Work to complete:
Below are entries; work out how many of their lines hold "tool", giving only that number.

** Extracted data follows **

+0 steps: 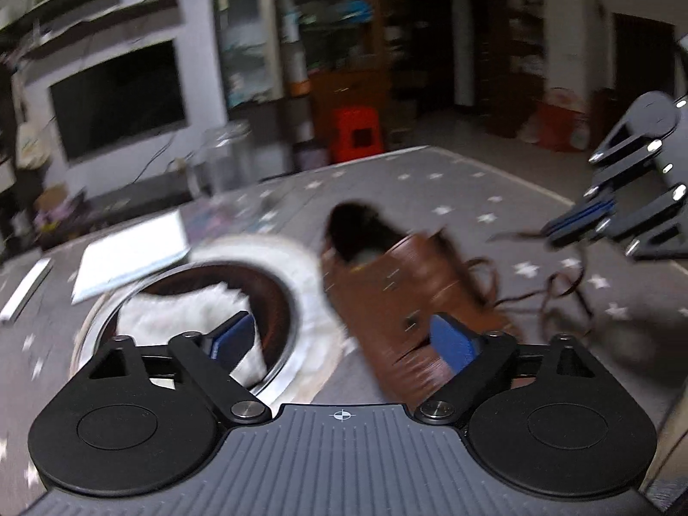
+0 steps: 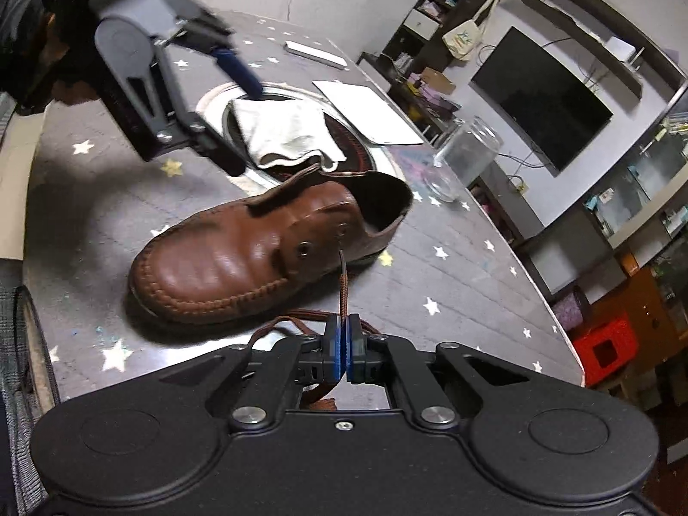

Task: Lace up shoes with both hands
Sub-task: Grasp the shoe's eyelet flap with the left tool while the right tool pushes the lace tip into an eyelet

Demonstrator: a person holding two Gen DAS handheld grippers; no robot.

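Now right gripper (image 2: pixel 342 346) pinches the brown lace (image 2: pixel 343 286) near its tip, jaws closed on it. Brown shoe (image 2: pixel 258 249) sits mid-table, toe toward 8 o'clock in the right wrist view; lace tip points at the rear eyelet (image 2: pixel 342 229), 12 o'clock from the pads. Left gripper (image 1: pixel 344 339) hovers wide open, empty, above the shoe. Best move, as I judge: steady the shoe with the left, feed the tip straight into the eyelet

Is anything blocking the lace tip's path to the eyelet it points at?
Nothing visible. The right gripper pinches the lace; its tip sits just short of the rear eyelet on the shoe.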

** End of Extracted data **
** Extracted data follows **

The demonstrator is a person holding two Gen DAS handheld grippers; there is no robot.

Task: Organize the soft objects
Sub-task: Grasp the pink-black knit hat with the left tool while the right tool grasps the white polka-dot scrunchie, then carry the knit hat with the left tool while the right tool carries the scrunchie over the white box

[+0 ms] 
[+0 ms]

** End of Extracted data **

Written response:
2